殺人なんてもっての外だと思うが、彼女の生活は想像を絶するものである。
入浴中も監視され、自分の意志とは違う道に無理やり進まされ、そのうえ誓約書まで書かされる。受験に落ちれば罵倒され、隠し持っていたスマホを見つけられた際は土下座までさせられる始末だ。
逮捕された時の彼女はすでに31歳である。
スマホをもつことされ許されず、罵倒され続け、逃げるという冷静な選択肢すらどこかに置いてきてしまった彼女が最後にSNSに残した内容が「モンスターを倒した。これで安心だ。」である。
ウィル・スミスの事件と一緒にするわけではないが、私はこの事件を忘れられない。
どんなに精神が蝕まれようとボロ雑巾のよう扱われようとも人を殺すのも暴力をふるうことも決して許されることがないし、至極真っ当なことだと思うし、私自身もそうだと思う。そして、それが正論だと思う。
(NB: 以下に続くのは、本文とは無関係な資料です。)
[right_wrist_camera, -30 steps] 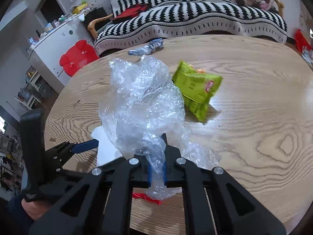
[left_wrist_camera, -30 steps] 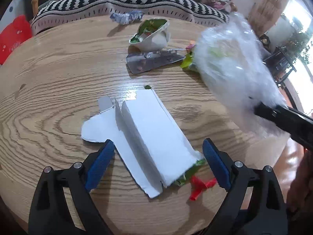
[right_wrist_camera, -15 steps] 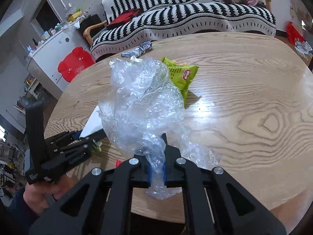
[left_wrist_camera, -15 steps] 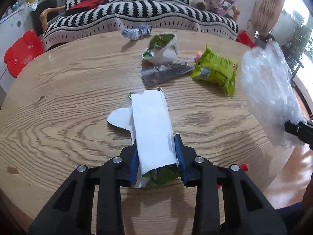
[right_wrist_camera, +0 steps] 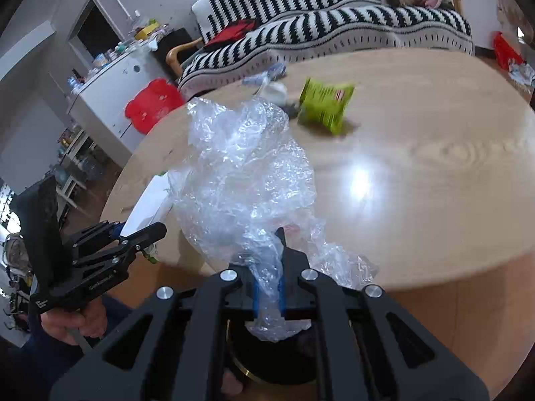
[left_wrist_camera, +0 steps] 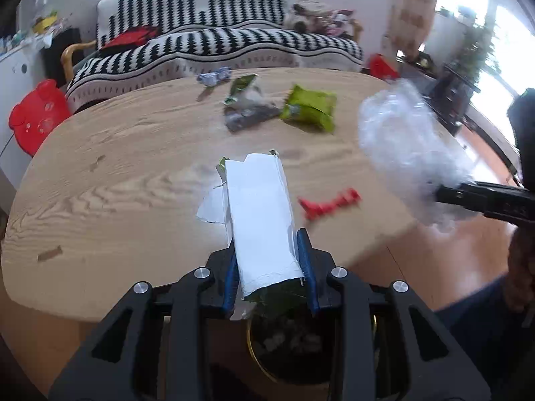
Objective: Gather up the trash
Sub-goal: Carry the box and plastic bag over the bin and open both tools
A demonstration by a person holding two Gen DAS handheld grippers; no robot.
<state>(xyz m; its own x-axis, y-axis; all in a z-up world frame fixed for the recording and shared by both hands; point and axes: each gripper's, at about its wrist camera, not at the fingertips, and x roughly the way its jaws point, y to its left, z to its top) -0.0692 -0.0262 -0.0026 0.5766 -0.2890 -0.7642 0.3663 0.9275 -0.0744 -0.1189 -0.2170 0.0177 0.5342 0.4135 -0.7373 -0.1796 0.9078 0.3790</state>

だが、精神的暴力も決して許してはいけないのではないのか。
誰かを傷つけてまで笑いを提供しなくていいし、自分のストレス発散のために相手を傷つけていいわけじゃない。
それが弱者だろうがセレブだろうが血縁関係だろうが関係ない。どういう人間であってもである。
怒鳴りつけたり大衆の前で笑いものにすることだって立派な暴力だ。
傷けられた相手を傷つけていいとは言わないが、ジェイダが彼の行動を評価しているならばウィル・スミスには同情の余地があってもよかったと思う。
今回の件で、いかなる理由があっても暴力は絶対だめだよと子供に教えているというツイートを見かけるが、ジョークだからと人の容姿を侮辱し嘲笑ってはいけないことも教えていただきたいと心底願う。
物理的暴力と精神的暴力に差などない。
どちらも暴力には変わりない。
そして、人間は言語という武器を持って生きている。
私たちはそのことを決して忘れてはいけないと思う。